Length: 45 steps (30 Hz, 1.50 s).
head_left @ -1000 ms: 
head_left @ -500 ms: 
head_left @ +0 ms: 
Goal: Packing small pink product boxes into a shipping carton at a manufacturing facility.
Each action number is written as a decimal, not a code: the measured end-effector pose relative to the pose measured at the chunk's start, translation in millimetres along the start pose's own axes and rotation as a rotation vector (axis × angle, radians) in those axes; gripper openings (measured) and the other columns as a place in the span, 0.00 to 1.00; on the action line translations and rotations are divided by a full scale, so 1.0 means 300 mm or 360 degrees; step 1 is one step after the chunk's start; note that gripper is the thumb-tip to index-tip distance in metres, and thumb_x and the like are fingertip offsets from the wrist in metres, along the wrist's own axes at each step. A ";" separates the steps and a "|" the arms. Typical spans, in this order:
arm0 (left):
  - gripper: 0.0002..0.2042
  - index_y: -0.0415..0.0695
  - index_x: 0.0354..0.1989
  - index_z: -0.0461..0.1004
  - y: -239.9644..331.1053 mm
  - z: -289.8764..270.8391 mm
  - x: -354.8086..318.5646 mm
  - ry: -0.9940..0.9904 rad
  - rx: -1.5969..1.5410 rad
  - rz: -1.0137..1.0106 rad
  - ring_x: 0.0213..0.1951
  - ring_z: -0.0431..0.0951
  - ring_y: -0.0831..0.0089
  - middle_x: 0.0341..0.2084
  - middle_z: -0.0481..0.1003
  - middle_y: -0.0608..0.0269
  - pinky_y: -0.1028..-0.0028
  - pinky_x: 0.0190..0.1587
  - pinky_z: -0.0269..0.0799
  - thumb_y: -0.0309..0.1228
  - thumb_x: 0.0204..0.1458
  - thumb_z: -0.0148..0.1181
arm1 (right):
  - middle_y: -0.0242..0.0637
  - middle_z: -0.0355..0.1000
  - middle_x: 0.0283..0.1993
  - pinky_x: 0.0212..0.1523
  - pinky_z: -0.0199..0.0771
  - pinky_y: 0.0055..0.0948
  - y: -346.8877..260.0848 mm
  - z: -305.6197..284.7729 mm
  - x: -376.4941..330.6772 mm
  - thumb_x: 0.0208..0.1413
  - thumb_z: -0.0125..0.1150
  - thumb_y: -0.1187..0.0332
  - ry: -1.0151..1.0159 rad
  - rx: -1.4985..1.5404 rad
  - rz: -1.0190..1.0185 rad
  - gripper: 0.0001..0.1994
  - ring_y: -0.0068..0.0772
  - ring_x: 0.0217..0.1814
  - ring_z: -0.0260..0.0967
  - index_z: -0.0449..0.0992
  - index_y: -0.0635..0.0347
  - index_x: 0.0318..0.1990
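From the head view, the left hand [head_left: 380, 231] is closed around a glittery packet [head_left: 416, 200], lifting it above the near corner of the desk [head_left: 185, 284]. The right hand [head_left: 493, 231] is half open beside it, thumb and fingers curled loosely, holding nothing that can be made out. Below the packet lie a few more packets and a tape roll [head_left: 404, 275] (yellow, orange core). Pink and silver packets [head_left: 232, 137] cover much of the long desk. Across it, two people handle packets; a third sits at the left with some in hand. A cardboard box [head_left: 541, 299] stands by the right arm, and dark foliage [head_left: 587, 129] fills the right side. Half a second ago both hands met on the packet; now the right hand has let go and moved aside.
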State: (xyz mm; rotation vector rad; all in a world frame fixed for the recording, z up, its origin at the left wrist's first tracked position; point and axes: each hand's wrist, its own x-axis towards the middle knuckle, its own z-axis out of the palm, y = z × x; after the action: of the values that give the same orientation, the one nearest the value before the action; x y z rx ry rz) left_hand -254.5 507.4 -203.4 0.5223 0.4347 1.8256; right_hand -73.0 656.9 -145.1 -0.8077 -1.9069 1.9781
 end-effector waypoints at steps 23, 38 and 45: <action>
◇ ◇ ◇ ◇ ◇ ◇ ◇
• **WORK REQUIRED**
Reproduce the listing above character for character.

• **EXERCISE RESULT**
Length: 45 steps (30 Hz, 1.50 s).
head_left @ -1000 ms: 
head_left @ -500 ms: 
head_left @ +0 ms: 
Goal: Packing small pink product boxes into a shipping carton at a manufacturing facility.
Each action number is written as a decimal, not a code: the measured end-effector pose relative to the pose measured at the chunk's start, translation in millimetres along the start pose's own axes and rotation as a rotation vector (axis × angle, radians) in those axes; gripper openings (measured) and the other columns as a place in the span, 0.00 to 1.00; on the action line translations and rotations are divided by a full scale, so 1.0 means 300 mm or 360 degrees; step 1 is one step after the chunk's start; note that gripper is the thumb-tip to index-tip distance in metres, and thumb_x and the like are fingertip offsets from the wrist in metres, along the wrist's own axes at each step. A ";" separates the steps and a "|" the arms. Typical spans, in this order:
arm0 (left):
  - gripper: 0.0002..0.2042
  - index_y: -0.0415..0.0695
  - index_x: 0.0354..0.1989
  - index_z: -0.0461..0.1004
  - y: -239.9644..331.1053 mm
  - z: -289.8764..270.8391 mm
  - x: -354.8086..318.5646 mm
  - ry: -0.9940..0.9904 rad
  - rx: -1.5969..1.5410 rad
  - rz: -1.0137..1.0106 rad
  - ring_x: 0.0213..0.1951
  - ring_z: -0.0431..0.0951
  - ring_y: -0.0831..0.0089
  - middle_x: 0.0341..0.2084
  - middle_z: -0.0481..0.1003
  - middle_y: -0.0608..0.0269
  - pinky_y: -0.1028..-0.0028
  - pinky_x: 0.0190..0.1587
  - pinky_z: -0.0269..0.0799
  - thumb_y: -0.0309..0.1228
  - thumb_x: 0.0204..0.1458
  - thumb_z: -0.0148..0.1181
arm1 (right):
  - middle_y: -0.0242..0.0637
  - middle_z: -0.0355..0.1000
  - middle_x: 0.0283..0.1993
  - pinky_x: 0.0212..0.1523
  - pinky_z: -0.0199..0.0771
  - pinky_y: 0.0055..0.0948
  - y: -346.8877..260.0848 mm
  - z: -305.6197..284.7729 mm
  - x: -376.4941..330.6772 mm
  - thumb_x: 0.0208..0.1413
  - thumb_z: -0.0125..0.1150
  - thumb_y: -0.1187..0.0332
  - ry: -1.0151..1.0159 rad
  - rx: -1.4985..1.5404 rad
  - rz: -1.0190..1.0185 rad
  - gripper: 0.0001..0.1994
  - ring_y: -0.0068..0.0772
  - ring_x: 0.0217..0.1814
  - ring_z: -0.0260..0.0967
  - index_z: -0.0449..0.0992
  - index_y: -0.0635..0.0347
  - index_x: 0.0318..0.1990
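From the head view, the left hand [head_left: 380, 231] is closed around a glittery packet [head_left: 416, 200], lifting it above the near corner of the desk [head_left: 185, 284]. The right hand [head_left: 493, 231] is half open beside it, thumb and fingers curled loosely, holding nothing that can be made out. Below the packet lie a few more packets and a tape roll [head_left: 404, 275] (yellow, orange core). Pink and silver packets [head_left: 232, 137] cover much of the long desk. Across it, two people handle packets; a third sits at the left with some in hand. A cardboard box [head_left: 541, 299] stands by the right arm, and dark foliage [head_left: 587, 129] fills the right side. Half a second ago both hands met on the packet; now the right hand has let go and moved aside.
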State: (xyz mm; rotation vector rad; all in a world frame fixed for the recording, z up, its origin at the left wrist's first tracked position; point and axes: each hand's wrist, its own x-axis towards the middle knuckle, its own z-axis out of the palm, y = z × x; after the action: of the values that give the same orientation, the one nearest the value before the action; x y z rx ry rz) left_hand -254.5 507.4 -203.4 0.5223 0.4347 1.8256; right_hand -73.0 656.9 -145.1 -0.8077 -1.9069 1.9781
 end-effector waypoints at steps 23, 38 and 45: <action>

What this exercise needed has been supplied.